→ What the task asks:
Could every line below be transcribed exactly, with the pictures dropped?

[Records excerpted from a collection]
>>>
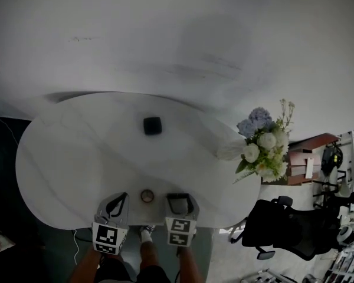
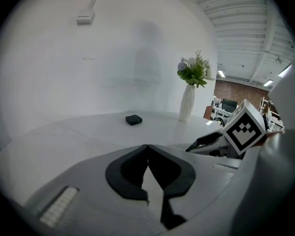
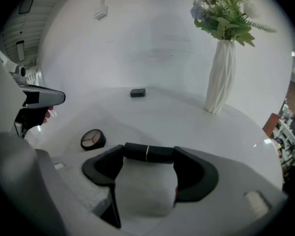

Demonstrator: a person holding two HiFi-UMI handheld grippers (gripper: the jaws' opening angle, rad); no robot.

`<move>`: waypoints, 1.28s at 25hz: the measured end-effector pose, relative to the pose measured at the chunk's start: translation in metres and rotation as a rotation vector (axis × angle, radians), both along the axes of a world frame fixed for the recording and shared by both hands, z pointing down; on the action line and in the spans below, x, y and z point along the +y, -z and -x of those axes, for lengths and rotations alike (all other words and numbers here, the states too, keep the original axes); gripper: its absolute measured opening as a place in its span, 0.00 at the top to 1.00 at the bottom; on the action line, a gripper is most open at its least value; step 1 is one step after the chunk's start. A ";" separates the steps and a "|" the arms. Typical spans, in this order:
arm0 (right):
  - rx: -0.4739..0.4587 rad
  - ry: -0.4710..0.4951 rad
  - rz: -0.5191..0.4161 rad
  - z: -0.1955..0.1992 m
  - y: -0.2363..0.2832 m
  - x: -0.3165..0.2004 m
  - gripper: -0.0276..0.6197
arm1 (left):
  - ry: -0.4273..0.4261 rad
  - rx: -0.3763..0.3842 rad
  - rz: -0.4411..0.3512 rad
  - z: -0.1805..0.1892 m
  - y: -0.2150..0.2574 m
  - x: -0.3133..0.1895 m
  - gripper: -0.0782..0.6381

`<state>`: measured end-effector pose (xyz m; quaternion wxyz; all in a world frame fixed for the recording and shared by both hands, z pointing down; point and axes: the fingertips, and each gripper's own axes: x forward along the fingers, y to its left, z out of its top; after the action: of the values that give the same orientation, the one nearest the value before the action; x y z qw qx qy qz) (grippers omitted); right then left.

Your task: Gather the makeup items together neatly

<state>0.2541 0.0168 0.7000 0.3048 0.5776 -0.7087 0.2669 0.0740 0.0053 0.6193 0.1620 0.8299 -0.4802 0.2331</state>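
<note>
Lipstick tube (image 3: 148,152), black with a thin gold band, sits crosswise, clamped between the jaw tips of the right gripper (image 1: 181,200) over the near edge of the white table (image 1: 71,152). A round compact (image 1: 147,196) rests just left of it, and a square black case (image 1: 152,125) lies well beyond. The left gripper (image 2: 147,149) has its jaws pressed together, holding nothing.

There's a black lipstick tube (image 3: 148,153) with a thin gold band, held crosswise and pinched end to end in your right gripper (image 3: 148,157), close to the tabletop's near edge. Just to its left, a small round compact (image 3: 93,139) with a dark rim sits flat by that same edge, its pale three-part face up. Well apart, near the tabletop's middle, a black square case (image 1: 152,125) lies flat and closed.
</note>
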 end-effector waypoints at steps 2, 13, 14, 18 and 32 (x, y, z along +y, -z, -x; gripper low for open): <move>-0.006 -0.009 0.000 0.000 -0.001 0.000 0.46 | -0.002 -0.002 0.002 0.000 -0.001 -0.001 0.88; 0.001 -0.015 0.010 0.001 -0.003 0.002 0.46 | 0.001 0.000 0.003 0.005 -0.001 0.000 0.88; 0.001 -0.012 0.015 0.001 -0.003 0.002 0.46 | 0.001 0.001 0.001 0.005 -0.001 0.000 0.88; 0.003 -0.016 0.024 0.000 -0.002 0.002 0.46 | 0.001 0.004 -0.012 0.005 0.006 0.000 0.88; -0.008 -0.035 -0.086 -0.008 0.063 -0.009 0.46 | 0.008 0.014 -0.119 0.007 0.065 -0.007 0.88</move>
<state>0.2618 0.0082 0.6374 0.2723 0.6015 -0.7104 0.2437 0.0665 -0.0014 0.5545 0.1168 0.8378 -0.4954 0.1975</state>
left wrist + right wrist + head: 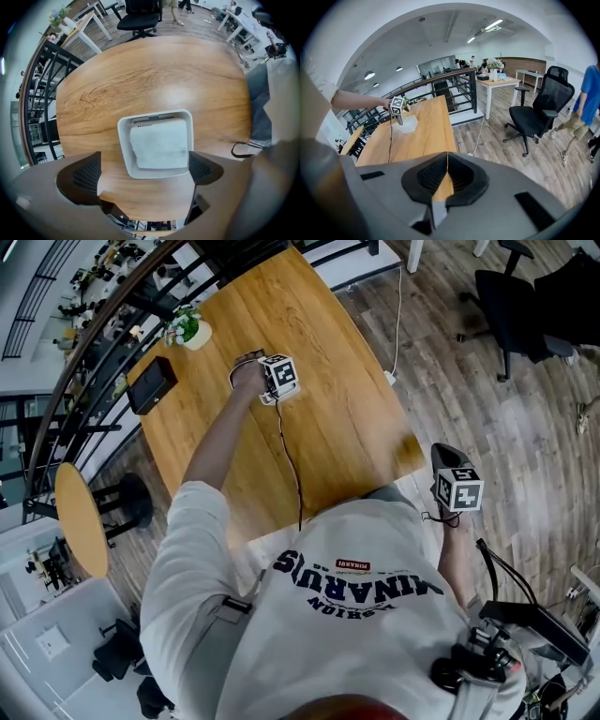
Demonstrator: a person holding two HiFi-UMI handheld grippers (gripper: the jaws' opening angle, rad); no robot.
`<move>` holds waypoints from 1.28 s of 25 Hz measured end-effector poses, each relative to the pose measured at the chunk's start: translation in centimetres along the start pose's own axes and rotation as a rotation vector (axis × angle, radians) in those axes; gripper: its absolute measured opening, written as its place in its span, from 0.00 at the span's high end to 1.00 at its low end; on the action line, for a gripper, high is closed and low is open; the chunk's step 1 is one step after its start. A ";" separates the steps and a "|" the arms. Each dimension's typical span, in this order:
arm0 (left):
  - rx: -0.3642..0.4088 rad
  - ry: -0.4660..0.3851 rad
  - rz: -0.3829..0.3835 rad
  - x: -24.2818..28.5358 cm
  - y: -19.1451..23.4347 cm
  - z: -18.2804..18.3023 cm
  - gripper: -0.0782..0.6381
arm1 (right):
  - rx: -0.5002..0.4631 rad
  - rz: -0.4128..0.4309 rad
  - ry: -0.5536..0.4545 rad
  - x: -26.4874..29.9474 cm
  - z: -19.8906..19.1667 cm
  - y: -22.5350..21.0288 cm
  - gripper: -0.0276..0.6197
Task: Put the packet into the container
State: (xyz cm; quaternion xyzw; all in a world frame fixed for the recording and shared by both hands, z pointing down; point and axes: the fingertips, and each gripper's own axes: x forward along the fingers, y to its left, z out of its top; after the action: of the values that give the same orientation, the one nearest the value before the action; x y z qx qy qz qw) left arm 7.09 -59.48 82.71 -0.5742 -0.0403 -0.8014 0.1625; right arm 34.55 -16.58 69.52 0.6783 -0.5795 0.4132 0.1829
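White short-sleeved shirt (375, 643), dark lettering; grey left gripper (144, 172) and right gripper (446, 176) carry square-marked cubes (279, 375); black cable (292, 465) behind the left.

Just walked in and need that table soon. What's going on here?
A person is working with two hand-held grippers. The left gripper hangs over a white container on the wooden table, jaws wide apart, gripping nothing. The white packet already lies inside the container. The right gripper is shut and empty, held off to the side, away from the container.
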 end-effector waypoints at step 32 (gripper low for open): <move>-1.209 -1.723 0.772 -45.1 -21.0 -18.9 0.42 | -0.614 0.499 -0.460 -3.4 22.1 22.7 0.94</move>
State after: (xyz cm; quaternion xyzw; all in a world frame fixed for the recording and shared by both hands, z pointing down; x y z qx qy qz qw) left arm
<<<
→ Solution:
Demonstrator: a person holding two HiFi-UMI handheld grippers (gripper: the jaws' opening angle, rad); no robot.

`<move>`: waypoints, 1.28s at 25hz: the measured end-effector pose, relative to the pose measured at the chunk's start: translation in metres and rotation as a rotation vector (axis × angle, radians), both along the axes of a world frame fixed for the recording and shared by both hands, z pointing down; on the action line and in the spans below, x, y and z point along the +y, -z and -x of those axes, for lengths and rotations alike (all other words and numbers here, the states too, keep the original axes); gripper: its absolute measured opening as a place in its span, 0.00 at the top to 1.00 at the bottom; on the action line, a gripper is most open at its least value; step 1 is one step after the chunk's start. A ";" separates the steps and a "|" the arms. Typical spans, in this order:
arm0 (right):
  - rx: -0.4739..0.4587 rad
  - ry: -0.4710..0.4951 rad
  - rz: -0.5191..0.4161 rad
  - z: -0.1955..0.1992 m
  - y: -0.2363..0.2832 m
  - x: -0.3165..0.2004 m
  - gripper: -0.0276..0.6197
arm1 (left):
  - ry: -0.4273..0.4261 rad
  - rx: -0.3763..0.3842 rad
  - rz: -0.4411..0.3512 rad
  - z: -0.1805..0.1892 m
  - y: -0.2150..0.2574 m
  - x: -0.3133..0.1895 m
  - gripper: -0.0782..0.6381

`<state>`: measured end-effector pose (xyz m; quaternion wxyz; all in a world frame fixed for the recording and shared by both hands, z pointing down; point and axes: the fingertips, and each gripper's own axes: x forward along the fingers, y to its left, z out of its top; after the action: of the values that give the same orientation, the one nearest the value before the action; x y z qw qx qy qz) (grippers omitted); right then left.

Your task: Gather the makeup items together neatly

<state>0.2541 0.0168 0.7000 0.3048 0.5776 -0.7087 0.2669 0.0740 0.0053 0.6193 0.1620 0.8299 -0.4802 0.2331</state>
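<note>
Lipstick tube (image 3: 148,152), black with a thin gold band, sits crosswise, clamped between the jaw tips of the right gripper (image 1: 181,200) over the near edge of the white table (image 1: 71,152). A round compact (image 1: 147,196) rests just left of it, and a square black case (image 1: 152,125) lies well beyond. The left gripper (image 2: 147,149) has its jaws pressed together, holding nothing.

There's a black lipstick tube (image 3: 148,153) with a thin gold band, held crosswise and pinched end to end in your right gripper (image 3: 148,157), close to the tabletop's near edge. Just to its left, a small round compact (image 3: 93,139) with a dark rim sits flat by that same edge, its pale three-part face up. Well apart, near the tabletop's middle, a black square case (image 1: 152,125) lies flat and closed.
</note>
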 end-effector waypoints at steps 2, 13, 14, 18 and 32 (x, y, z along +y, -z, -x; gripper low for open): <move>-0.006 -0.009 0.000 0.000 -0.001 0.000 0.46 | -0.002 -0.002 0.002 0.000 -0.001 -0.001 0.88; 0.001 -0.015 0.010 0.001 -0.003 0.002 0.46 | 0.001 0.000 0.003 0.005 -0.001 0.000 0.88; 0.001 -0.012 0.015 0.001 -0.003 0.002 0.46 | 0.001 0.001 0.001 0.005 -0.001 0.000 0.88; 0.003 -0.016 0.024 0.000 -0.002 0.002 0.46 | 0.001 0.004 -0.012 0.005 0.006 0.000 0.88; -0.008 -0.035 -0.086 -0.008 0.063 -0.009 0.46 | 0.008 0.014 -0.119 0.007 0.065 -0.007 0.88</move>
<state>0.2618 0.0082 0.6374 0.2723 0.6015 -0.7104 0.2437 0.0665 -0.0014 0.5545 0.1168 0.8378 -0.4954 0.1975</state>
left wrist + right wrist + head: 
Demonstrator: a person holding two HiFi-UMI handheld grippers (gripper: the jaws' opening angle, rad); no robot.
`<move>` holds waypoints from 1.28 s of 25 Hz measured end-effector poses, each relative to the pose measured at the chunk's start: translation in centimetres along the start pose's own axes and rotation as a rotation vector (axis × angle, radians) in those axes; gripper: its absolute measured opening, written as its place in its span, from 0.00 at the span's high end to 1.00 at its low end; on the action line, for a gripper, high is closed and low is open; the chunk's step 1 is one step after its start. A ";" separates the steps and a "|" the arms. Each dimension's typical span, in this order:
arm0 (left):
  - rx: -0.3642..0.4088 rad
  - ry: -0.4660..0.3851 rad
  - rz: -0.3829..0.3835 rad
  - x: -24.2818..28.5358 cm
  - y: -19.1451..23.4347 cm
  - z: -18.2804..18.3023 cm
  - gripper: -0.0782..0.6381
arm1 (right):
  - rx: -0.5002..0.4631 rad
  - rz: -0.4128..0.4309 rad
  - ry: -0.5536..0.4545 rad
  - x: -26.4874..29.9474 cm
  - z: -19.8906..19.1667 cm
  - y: -22.5350..21.0288 cm
  - gripper: -0.0276..0.6197
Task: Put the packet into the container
State: (xyz cm; quaternion xyzw; all in a world frame fixed for the recording and shared by both hands, z pointing down; point and axes: the fingertips, and each gripper's own axes: x forward along the fingers, y to its left, z out of its top; after the action: of the values that give the same orientation, the one nearest the value before the action; x y z qx qy qz qw) left arm 7.09 -59.48 82.71 -0.5742 -0.0403 -0.8014 0.1625; right arm 34.55 -16.58 69.52 0.6783 -0.5795 0.4132 0.1829
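White short-sleeved shirt (375, 643), dark lettering; grey left gripper (144, 172) and right gripper (446, 176) carry square-marked cubes (279, 375); black cable (292, 465) behind the left.

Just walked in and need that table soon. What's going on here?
A person is working with two hand-held grippers. The left gripper hangs over a white container on the wooden table, jaws wide apart, gripping nothing. The white packet already lies inside the container. The right gripper is shut and empty, held off to the side, away from the container.
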 end-effector waypoints at step 32 (gripper low for open): <move>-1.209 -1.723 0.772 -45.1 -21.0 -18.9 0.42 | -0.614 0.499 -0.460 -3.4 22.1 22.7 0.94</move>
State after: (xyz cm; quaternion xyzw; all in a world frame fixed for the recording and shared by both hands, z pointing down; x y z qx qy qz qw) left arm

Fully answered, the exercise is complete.